A Chemical Prison is the triumphantly accomplished second thriller by award-winning author Barbara Nadel. Perfect for fans of Donna Leon and Jason Goodwin.

‘Even better than Nadel’s extraordinary first book… tightly organised… the dark, Byzantine plot springs organically from the tensions of race and class in Turkish society, which is treated with a depth and detail unusual in a crime novel’ – Evening Standard

Inspector Çetin Ikmen and forensic pathologist Arto Sarkissian have been friends since childhood, and their work together in Istanbul’s criminal justice system has only served to cement their friendship.

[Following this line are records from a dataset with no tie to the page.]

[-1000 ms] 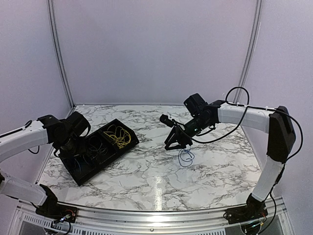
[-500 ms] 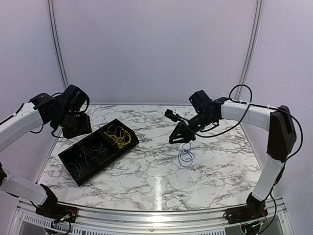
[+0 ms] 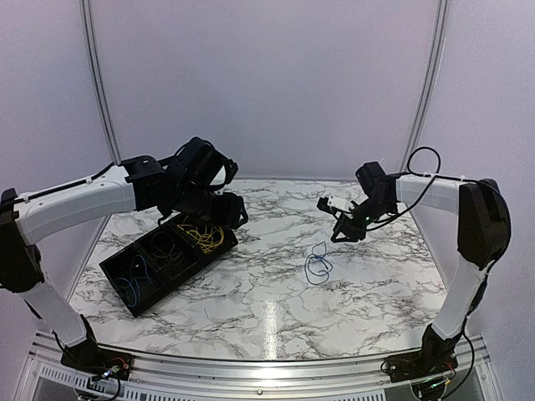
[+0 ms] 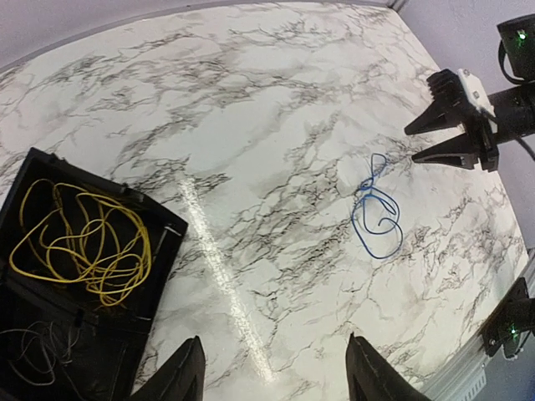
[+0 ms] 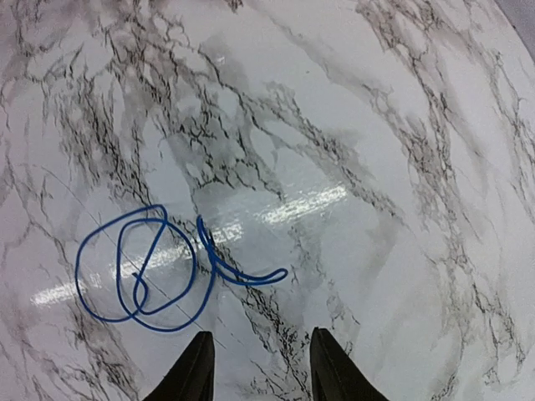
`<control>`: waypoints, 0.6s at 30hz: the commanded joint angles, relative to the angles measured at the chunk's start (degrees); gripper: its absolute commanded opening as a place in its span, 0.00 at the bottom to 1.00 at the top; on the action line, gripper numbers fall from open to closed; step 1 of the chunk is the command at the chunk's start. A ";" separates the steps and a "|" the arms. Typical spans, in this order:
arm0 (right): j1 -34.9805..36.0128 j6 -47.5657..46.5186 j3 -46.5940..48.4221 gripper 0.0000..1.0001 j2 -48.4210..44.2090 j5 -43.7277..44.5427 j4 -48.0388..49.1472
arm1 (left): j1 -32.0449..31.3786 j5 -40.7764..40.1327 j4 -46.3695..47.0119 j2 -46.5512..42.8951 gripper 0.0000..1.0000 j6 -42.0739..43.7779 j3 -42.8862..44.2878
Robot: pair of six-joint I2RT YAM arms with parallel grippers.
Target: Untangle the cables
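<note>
A blue cable (image 3: 317, 266) lies in small loops on the marble table, also seen in the left wrist view (image 4: 376, 214) and the right wrist view (image 5: 149, 269). A yellow cable (image 3: 205, 236) is bundled in the far compartment of a black tray (image 3: 188, 280); it also shows in the left wrist view (image 4: 84, 244). A thin black cable (image 4: 33, 351) lies in the middle compartment. My left gripper (image 3: 227, 213) hovers open and empty over the tray's far end. My right gripper (image 3: 333, 221) is open and empty, above and behind the blue cable.
The tray sits at an angle on the left of the table, and a bluish thin wire (image 3: 129, 286) shows in its near compartment. Grey walls close the back and both sides. The right gripper (image 4: 456, 125) shows in the left wrist view.
My left arm swung from the left wall across the tray towards the middle. My right gripper drew back to the right, away from the blue cable, which stayed on the table.
</note>
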 commanded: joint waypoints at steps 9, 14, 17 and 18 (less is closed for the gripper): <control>1.61 -19.48 -0.89 0.44 4.53 6.22 6.40 | -1.36 4.56 9.75 4.03 0.62 -3.24 0.64; 4.14 -22.62 -0.41 0.44 7.44 5.01 7.17 | -1.36 4.28 11.64 3.88 0.62 -3.92 0.03; 5.18 -23.59 0.22 0.29 8.20 4.47 6.92 | -1.35 4.28 11.90 4.09 0.62 -3.83 0.26; 5.39 -23.46 0.83 0.20 8.18 4.10 6.30 | -1.35 4.28 11.97 4.10 0.62 -3.77 0.23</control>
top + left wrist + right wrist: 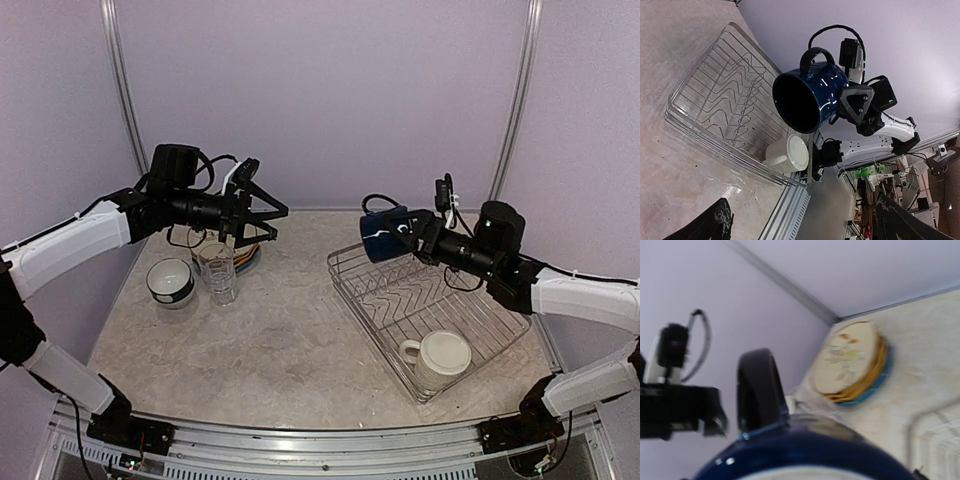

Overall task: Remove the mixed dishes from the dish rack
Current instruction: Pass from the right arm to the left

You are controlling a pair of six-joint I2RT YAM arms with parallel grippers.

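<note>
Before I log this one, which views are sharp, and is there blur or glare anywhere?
Top external: sharp and evenly lit, the dish rack wires legible, shadows soft. Left wrist: sharp, with small bright glints on the navy mug. Right wrist: blurred throughout, the mug a dark smear along the bottom and the plate stack soft-edged.

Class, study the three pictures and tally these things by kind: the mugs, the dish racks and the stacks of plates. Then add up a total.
Mugs: 2 (navy mug, cream mug)
Dish racks: 1 (dish rack)
Stacks of plates: 1 (plate stack)
Total: 4
</note>
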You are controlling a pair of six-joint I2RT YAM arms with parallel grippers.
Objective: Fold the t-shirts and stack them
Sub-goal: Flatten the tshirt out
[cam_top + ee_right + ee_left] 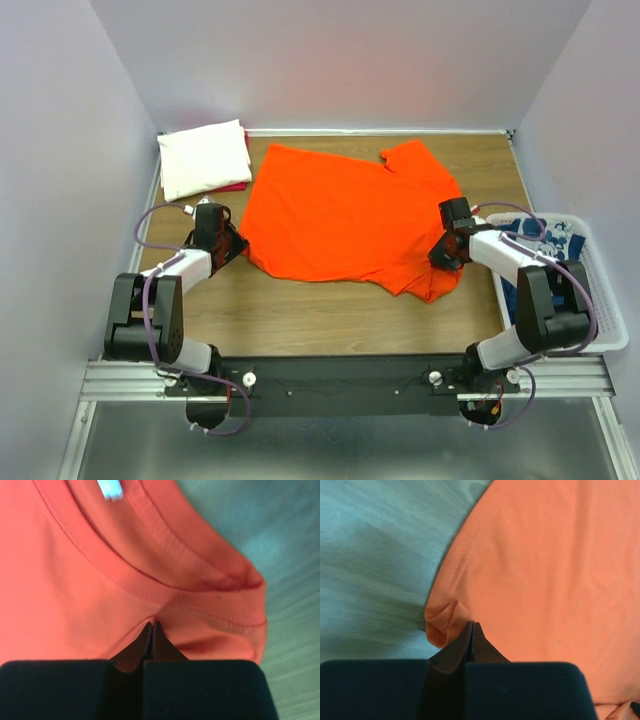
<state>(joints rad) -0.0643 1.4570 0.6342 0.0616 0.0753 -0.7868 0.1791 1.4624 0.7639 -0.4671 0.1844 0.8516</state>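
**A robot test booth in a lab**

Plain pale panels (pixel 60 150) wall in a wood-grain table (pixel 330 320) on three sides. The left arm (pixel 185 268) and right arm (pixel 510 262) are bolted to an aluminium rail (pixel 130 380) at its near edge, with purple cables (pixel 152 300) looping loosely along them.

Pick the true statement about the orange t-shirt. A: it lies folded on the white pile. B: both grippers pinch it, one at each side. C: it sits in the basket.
B: the left gripper is shut on an edge of the orange t-shirt, the right gripper on cloth by its collar.
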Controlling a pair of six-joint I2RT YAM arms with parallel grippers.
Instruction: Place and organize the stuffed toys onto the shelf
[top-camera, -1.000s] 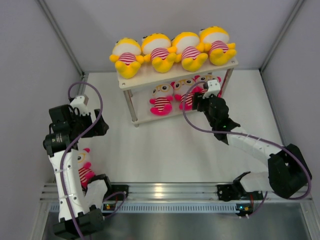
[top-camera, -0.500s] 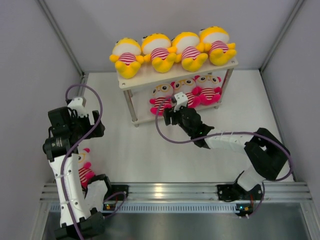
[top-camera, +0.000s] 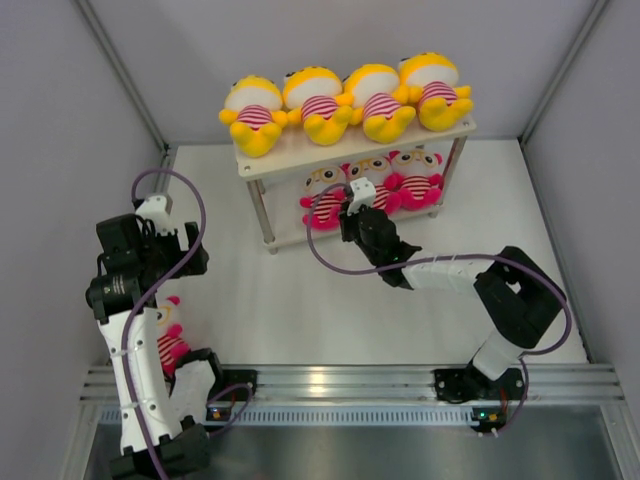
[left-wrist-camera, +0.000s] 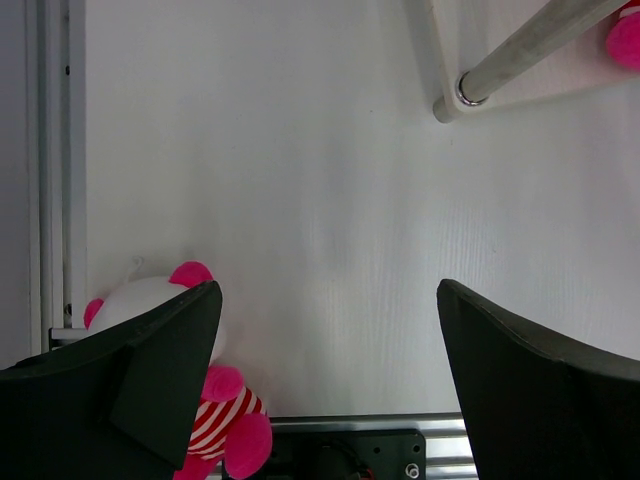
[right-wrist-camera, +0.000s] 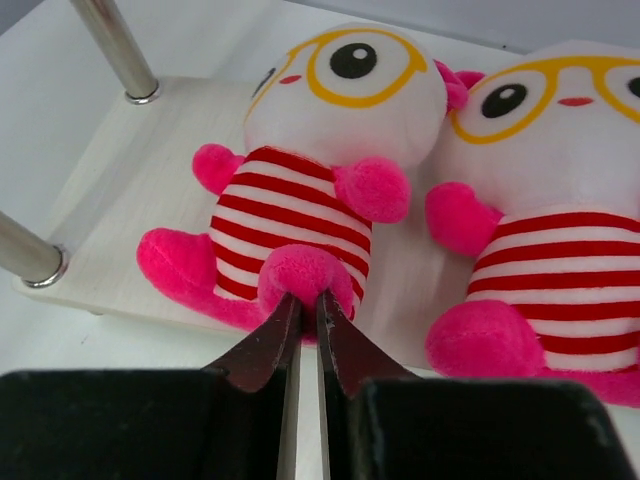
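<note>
Right claw (right-wrist-camera: 305, 298), clenched, sets its tips against a foot of the endmost pink doll (right-wrist-camera: 330, 130) on the shelf's (right-wrist-camera: 110, 190) lower board, seemingly nudging it straight, while the left claw (left-wrist-camera: 328, 290) gapes released beside the last pink doll (left-wrist-camera: 150, 297), on the counter (left-wrist-camera: 300, 150) well apart from the shelf.

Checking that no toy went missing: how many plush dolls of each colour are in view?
Yellow plush dolls in striped shirts: 4, atop the pale wooden shelf.
Pink plush dolls with white faces: 4, three on its lower board, one on the white table.
Total: 8
</note>
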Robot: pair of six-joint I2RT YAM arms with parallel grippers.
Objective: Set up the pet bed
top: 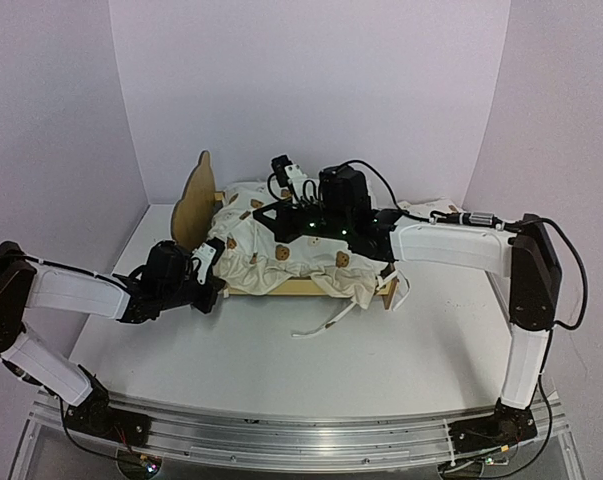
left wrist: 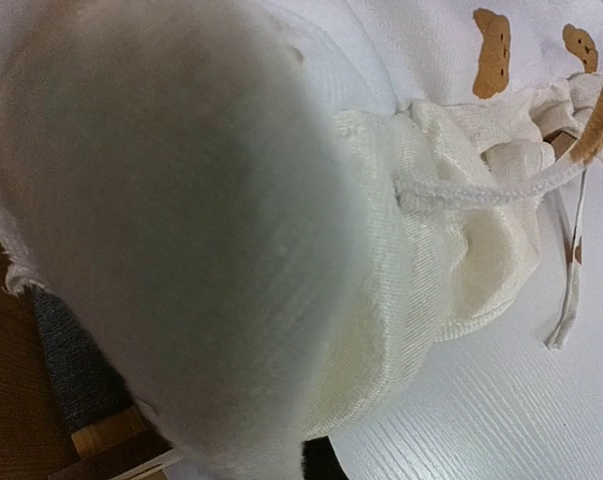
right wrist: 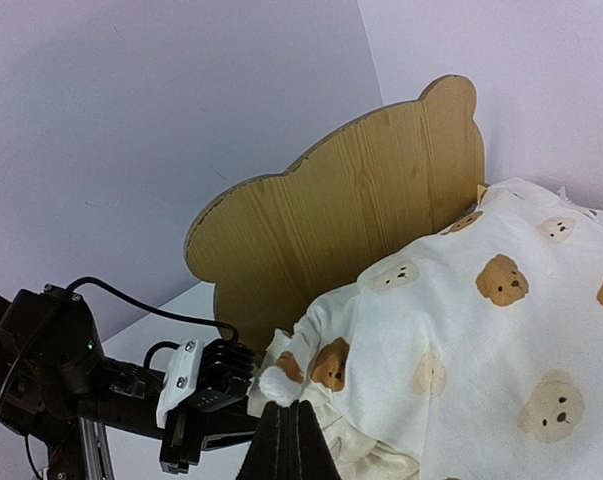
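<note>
The pet bed's plywood frame (top: 301, 288) stands mid-table, with its bear-ear headboard (top: 193, 205) at the left end. The cream bear-print mattress cushion (top: 311, 255) lies rumpled over the frame. My left gripper (top: 209, 278) is at the bed's near-left corner, shut on the cushion's edge. Cushion fabric (left wrist: 201, 230) fills the left wrist view, and only a dark finger tip (left wrist: 323, 458) shows. My right gripper (top: 264, 214) hovers over the cushion near the headboard (right wrist: 361, 200). Its fingers (right wrist: 289, 430) are pressed together with a white tuft of cushion edge (right wrist: 277, 385) at their tips.
Loose tie strings (top: 326, 322) trail from the cushion onto the white table (top: 311, 370) in front of the bed. A small cream object (top: 433, 208) lies behind the right arm. Lilac walls close in on the back and both sides.
</note>
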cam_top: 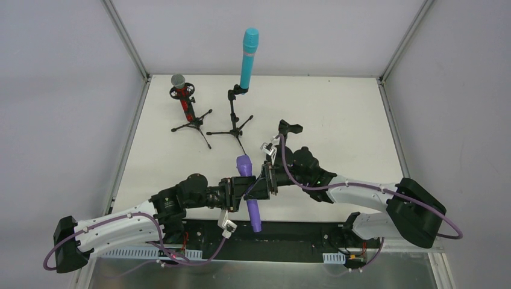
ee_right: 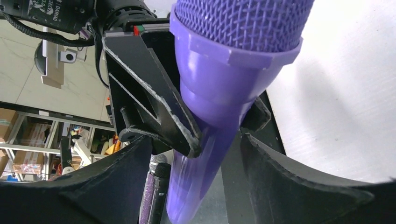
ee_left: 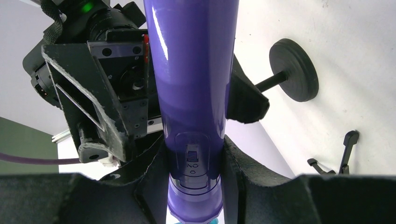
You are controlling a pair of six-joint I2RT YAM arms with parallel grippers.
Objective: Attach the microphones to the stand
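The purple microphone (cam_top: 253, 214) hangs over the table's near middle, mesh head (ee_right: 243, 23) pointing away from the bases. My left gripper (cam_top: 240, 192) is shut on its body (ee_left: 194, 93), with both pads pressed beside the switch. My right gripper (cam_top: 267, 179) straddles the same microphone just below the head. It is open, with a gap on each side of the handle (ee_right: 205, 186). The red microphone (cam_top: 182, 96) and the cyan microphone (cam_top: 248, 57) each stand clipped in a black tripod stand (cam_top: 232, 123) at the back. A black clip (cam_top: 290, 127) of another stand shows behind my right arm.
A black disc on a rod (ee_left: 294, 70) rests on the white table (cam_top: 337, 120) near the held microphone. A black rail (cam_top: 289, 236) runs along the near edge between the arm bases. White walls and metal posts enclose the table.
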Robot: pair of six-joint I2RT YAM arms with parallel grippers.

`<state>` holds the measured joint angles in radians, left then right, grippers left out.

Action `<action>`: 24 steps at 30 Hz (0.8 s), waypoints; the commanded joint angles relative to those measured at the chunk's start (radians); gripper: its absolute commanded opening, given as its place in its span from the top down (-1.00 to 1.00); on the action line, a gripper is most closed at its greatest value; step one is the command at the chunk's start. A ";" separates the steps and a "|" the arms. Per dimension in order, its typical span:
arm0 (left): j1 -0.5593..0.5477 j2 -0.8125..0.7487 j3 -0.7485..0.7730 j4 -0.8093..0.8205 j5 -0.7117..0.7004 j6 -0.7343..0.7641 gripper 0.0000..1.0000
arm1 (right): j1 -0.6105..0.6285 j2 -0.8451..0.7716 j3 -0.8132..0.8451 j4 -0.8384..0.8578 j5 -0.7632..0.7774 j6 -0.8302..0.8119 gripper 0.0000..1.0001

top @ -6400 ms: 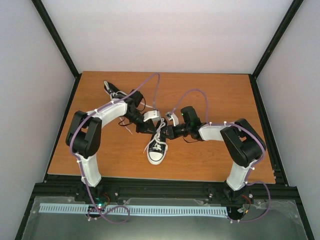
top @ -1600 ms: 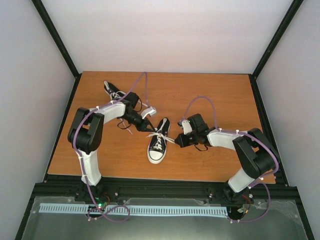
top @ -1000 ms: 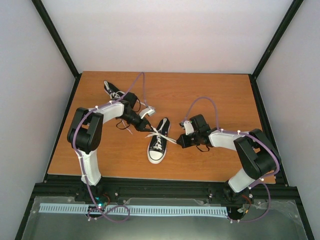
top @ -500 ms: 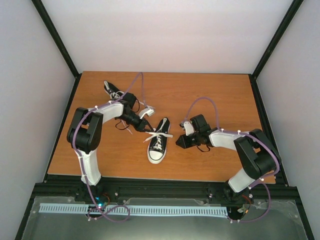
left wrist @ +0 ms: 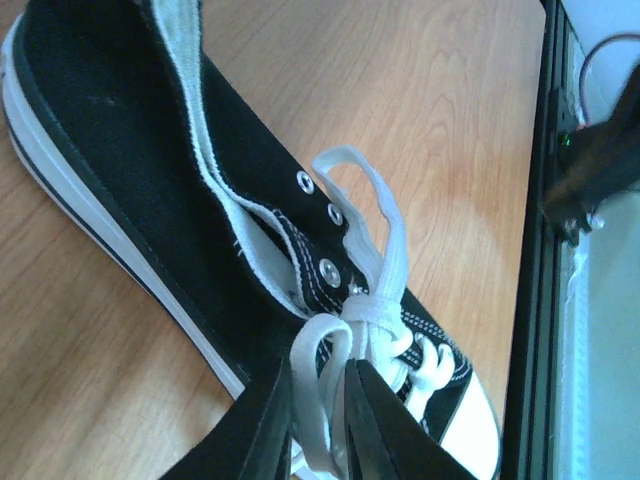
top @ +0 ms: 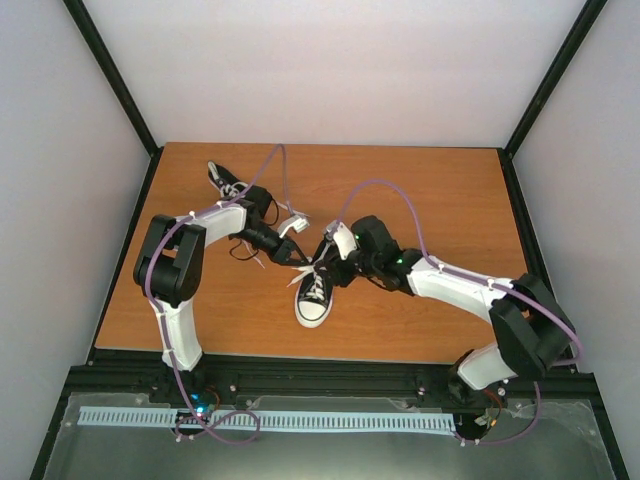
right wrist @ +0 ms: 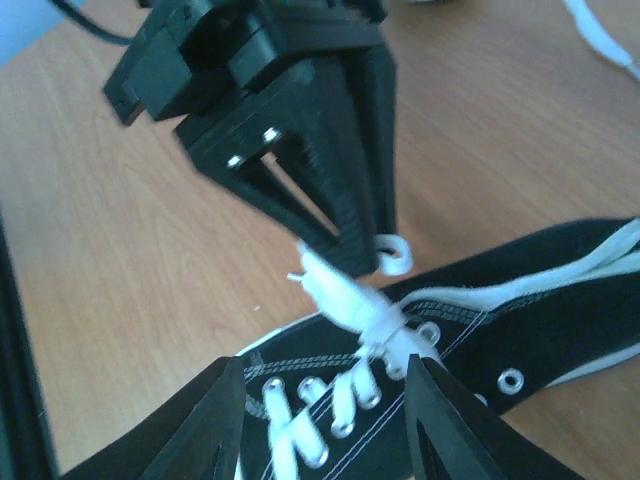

When they’re both called to a flat to investigate the death of a twenty-year-old, there is no reason to think their relationship will alter. The case, however, is a strange one. Ikmen learns from the neighbours that they have never seen the man enter or leave the flat. The only visitor they’re aware of is a solitary, well-dressed Armenian. Stranger still is that the limbs of the body are withered, and the victim seems to have been kept prisoner inside a gilded cage. What is it that’s making Ikmen’s old friend Arto, himself an Armenian, especially uncomfortable about the case?

What readers are saying about A Chemical Prison:

‘I cannot get enough of her well written stories and addictive characters

The descriptions of the city and its disparate and cosmopolitan groups of inhabitants are fascinating, as are the historical insights into Ottoman history and habits’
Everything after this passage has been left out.